En ese momento la camarera les dejó la nota sobre la mesa, pero Wallander no quería interrumpir la conversación.

—¿Quién podría saber eso? En realidad, sólo disponemos de dos nombres: el de Bror Sundelius y el de una desconocida llamada Louise.

Nyberg negó con la cabeza.

—Estos crímenes no son obra de una mujer —afirmó—. Ya sé que, hace unos años, decíamos lo mismo y resultó que estábamos equivocados pero, aun así…

—Pues tampoco parece probable que haya sido Bror Sundelius —señaló Wallander—. Está muy mal de las piernas y, aunque la cabeza le funciona de maravilla, no se puede decir que tenga una salud de hierro.

—En ese caso, es alguien a quien aún no conocemos —resolvió Nyberg—. Deben de haber existido otras personas en la vida de Svedberg.

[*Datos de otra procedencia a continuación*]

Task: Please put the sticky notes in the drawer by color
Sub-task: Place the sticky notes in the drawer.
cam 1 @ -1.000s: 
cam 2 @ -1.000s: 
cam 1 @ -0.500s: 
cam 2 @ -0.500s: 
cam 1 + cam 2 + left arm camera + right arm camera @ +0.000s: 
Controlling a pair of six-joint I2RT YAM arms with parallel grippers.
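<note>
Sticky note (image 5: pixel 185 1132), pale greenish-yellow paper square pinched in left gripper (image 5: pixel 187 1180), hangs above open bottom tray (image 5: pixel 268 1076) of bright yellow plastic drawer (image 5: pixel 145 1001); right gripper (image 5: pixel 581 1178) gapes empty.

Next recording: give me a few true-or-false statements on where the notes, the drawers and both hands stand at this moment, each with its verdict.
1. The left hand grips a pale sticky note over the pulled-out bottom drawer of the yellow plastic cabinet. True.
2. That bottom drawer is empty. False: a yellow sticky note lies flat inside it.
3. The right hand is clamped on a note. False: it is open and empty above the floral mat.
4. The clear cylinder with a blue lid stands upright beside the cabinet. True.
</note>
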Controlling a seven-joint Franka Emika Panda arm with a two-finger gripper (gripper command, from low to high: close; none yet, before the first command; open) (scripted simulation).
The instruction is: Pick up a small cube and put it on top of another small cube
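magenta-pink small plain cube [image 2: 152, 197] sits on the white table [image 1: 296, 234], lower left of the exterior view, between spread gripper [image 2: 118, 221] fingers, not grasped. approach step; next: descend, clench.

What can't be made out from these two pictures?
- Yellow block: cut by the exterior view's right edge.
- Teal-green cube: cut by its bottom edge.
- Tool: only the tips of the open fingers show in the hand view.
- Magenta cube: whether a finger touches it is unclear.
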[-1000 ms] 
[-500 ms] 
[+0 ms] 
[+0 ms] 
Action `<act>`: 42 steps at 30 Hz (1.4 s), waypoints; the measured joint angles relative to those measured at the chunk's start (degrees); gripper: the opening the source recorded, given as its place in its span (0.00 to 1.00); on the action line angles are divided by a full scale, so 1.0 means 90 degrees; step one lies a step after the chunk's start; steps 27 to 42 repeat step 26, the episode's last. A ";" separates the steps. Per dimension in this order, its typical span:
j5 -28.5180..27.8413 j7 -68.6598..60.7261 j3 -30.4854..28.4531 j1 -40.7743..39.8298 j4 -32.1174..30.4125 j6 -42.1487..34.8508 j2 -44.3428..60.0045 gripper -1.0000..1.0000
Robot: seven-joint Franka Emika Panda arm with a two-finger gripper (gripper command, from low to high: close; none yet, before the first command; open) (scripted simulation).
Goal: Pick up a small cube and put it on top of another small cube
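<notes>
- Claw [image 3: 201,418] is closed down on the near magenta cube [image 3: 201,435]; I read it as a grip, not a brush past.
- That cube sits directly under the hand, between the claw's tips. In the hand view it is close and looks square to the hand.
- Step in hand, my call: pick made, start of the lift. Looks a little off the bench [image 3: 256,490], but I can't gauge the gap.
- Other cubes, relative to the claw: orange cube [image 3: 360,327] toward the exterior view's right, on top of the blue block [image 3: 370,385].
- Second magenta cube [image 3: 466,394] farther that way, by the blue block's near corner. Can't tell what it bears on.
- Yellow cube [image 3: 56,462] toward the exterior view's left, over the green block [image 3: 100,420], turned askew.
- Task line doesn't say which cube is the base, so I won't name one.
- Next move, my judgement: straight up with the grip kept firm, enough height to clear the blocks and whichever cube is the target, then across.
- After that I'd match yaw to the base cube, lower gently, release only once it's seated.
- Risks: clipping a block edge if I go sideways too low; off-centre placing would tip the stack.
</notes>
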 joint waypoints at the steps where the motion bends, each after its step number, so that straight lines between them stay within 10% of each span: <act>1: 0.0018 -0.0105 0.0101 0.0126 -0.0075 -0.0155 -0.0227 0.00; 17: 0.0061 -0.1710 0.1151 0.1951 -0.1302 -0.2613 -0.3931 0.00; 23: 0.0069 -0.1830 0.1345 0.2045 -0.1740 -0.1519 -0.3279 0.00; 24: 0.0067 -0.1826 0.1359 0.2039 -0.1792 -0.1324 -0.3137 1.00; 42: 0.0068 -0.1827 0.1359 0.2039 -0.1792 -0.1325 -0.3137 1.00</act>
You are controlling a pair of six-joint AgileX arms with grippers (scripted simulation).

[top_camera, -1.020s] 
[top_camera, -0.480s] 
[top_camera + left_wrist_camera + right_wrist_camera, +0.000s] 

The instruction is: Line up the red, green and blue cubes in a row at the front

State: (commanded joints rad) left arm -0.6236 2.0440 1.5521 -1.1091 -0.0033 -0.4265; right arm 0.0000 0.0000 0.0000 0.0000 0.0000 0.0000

—Pues, a partir de mañana, me dedicaré a bucear en su vida —anunció Wallander.

—Exacto, yo creo que ése es el camino que hemos de seguir —lo apoyó Nyberg—. Entre tanto, veremos los resultados que arrojan las pruebas técnicas, sin olvidar las huellas dactilares. Espero disponer de más datos mañana mismo.

—Las armas son una prueba importante —le recordó Wallander—. La pistola y el revólver.

—Wester, de la ciudad de Ludvika, es muy amable —comentó Nyberg—. Sé que me prestará toda la ayuda posible en ese asunto.

Wallander tomó la cuenta. Nyberg manifestó su deseo de contribuir.